## YOUR OBJECTIVE
Among the lines of the records, please find those that contain the word "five" and copy them.

## EXERCISE MATERIAL
[Start of section]

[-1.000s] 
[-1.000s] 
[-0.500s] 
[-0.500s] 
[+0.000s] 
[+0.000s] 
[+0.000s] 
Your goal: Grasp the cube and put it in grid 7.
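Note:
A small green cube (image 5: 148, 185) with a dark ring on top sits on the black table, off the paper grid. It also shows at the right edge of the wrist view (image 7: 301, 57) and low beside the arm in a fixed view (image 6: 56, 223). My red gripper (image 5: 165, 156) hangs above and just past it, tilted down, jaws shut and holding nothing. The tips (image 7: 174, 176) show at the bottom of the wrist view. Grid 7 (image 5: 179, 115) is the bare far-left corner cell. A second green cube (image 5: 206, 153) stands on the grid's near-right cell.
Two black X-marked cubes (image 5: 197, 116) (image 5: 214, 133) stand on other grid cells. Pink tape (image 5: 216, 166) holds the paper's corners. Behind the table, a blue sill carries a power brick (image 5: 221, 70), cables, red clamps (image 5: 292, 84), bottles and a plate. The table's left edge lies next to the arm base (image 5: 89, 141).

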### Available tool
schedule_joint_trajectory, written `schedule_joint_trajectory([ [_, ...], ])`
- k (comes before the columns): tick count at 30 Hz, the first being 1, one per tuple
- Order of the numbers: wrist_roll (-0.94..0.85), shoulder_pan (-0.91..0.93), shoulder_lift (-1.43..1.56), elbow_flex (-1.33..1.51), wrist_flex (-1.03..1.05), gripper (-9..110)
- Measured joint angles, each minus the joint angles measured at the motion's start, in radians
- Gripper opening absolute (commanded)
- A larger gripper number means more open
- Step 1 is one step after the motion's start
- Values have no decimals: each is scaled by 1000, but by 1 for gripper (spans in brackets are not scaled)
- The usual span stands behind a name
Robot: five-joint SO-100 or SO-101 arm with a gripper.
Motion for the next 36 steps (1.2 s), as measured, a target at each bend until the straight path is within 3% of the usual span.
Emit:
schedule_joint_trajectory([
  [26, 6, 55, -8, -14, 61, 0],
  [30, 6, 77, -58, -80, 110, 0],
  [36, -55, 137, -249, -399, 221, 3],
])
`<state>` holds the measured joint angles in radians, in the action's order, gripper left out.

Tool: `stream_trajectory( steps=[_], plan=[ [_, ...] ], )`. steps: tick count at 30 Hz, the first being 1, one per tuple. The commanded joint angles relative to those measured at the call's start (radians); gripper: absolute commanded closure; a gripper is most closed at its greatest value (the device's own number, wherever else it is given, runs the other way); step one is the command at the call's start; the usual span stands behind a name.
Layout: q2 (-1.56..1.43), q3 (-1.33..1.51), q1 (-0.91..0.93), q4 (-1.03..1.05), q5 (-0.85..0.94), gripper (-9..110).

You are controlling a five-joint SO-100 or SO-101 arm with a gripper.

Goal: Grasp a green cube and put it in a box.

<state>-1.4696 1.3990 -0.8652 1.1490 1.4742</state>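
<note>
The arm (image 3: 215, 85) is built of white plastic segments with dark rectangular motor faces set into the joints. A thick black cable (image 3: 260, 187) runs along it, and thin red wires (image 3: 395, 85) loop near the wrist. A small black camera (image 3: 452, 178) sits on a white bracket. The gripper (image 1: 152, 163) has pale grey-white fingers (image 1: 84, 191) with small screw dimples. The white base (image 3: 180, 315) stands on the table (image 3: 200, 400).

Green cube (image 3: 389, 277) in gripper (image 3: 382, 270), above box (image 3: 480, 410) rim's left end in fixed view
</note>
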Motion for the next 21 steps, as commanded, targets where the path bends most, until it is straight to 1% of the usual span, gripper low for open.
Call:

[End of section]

## WRITTEN ANSWER
Robot: five-joint SO-100 or SO-101 arm with a gripper.
You are controlling a five-joint SO-100 or SO-101 arm with a gripper.

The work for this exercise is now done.